Dask is composed of two parts: Dynamic Task Scheduling and Big Data Collections (such as parallel arrays, dataframes and lists). More details on the Dask Website.

Talk is cheap. Show me the code.

Data: All of the NYC yellow taxi trip data files from 2021.

import time
from dask import dataframe as dd

# Dask is able to read multiple files without us having to write a loop
df = dd.read_parquet("s3://bigdatateaching/nyctaxi-yellow-tripdata/2021/yellow_tripdata_2021-*.parquet")

# Lets take dask for a spin, how about finding the average of
# a few columns of interest: trip_distance, passenger_count, total_amount
start = time.perf_counter()
results = df[['trip_distance', 'total_amount']].mean().compute().to_frame().reset_index()
end = time.perf_counter()

# set column names for the resulting dataframe
results.columns = ["feature", "mean"]

Millions of rows processed in a few seconds

Data that would not fit into the 16GB RAM of my laptop all at one time is easily analyzed and in quick time too!

Dask DataFrames

  • Think of Dask DataFrames as collection of multiple Pandas dataframes.

  • Each Pandas dataframe contains rows that are grouped together based on an index.

  • Operations on a Dask DataFrame become faster because they happen in parallel across multiple partitions.

  • The individual Pandas dataframes may live on disk or on other machines.

Dask DataFrame

Dask DataFrames (contd.)

  • Provide a subset of the Pandas API.

  • Following operations are fast

    • Element-wise operations: df.x + df.y, df * df
    • Row-wise selections: df[df.x > 0]
    • groupby-aggregate: df.groupby('x').min()
    • Join with pandas DataFrames: dd.merge(df1, df2, on='id')
    • Rolling averages: df.rolling(…)
    • Pearson’s correlation: df[[‘col1’, ‘col2’]].corr()
  • Official Reference, Code Samples

Dask DataFrame (contd.)

  • Question: Since Dask DataFrame operations are parallel, does it mean Dask is always faster than Pandas?

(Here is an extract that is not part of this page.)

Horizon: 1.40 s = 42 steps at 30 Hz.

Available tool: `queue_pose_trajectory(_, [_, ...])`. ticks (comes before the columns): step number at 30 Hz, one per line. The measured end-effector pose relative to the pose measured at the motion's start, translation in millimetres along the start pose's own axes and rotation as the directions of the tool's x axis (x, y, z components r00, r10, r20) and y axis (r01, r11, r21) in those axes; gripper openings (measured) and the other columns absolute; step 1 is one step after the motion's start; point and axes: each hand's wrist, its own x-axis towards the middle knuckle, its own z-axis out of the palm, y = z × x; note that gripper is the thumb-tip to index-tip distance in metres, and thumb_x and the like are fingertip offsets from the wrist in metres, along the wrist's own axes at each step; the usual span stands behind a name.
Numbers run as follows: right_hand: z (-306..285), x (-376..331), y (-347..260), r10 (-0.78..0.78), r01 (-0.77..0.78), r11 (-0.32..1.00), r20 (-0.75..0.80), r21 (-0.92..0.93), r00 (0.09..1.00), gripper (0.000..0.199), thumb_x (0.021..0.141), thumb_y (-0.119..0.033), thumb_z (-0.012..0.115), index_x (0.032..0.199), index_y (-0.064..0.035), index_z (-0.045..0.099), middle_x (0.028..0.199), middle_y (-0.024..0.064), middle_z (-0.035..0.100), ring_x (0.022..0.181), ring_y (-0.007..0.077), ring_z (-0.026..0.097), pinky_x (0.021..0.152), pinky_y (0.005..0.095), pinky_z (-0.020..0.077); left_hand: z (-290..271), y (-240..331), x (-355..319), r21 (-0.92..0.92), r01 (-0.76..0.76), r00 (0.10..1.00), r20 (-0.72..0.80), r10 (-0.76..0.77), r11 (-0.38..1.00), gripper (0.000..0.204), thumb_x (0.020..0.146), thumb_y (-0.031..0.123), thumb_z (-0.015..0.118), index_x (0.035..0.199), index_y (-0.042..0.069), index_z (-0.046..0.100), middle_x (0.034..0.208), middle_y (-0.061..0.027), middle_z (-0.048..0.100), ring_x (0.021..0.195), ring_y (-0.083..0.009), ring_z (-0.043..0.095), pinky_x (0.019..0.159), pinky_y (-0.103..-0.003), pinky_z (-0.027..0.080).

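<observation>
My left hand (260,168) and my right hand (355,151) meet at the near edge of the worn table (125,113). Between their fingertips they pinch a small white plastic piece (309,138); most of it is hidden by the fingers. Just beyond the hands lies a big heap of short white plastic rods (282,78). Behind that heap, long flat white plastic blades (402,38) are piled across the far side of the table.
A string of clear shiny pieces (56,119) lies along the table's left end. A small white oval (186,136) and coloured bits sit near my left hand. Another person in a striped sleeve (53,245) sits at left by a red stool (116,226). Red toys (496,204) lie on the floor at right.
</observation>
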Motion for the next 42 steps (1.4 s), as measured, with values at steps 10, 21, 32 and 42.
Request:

  • Answer: Actually, no. Dask is used when we operate on data that does not fit into memory and needs to be distributed (across cores, on the same machine, better still across multiple machines).

Pandas is highly optimized for performance, with critical code paths written in Cython or C. More here.

Dask DataFrames, when not to use

  • Setting a new index from an unsorted column.

  • Operations like groupby-apply and join on unsorted columns.

  • Operations that are slow in Pandas, such as iterating row-by-row, remain slow on a Dask DataFrame.

Moving to a Dask Cluster

  • To truly see the power of Dask and horizontal scaling in action, we need to move out of our local machine and onto a cluster.

  • Creating a Dask cluster is a lot of work involving networking, security and compute. Unlike an EMR cluster, there is no GUI for creating a Dask cluster.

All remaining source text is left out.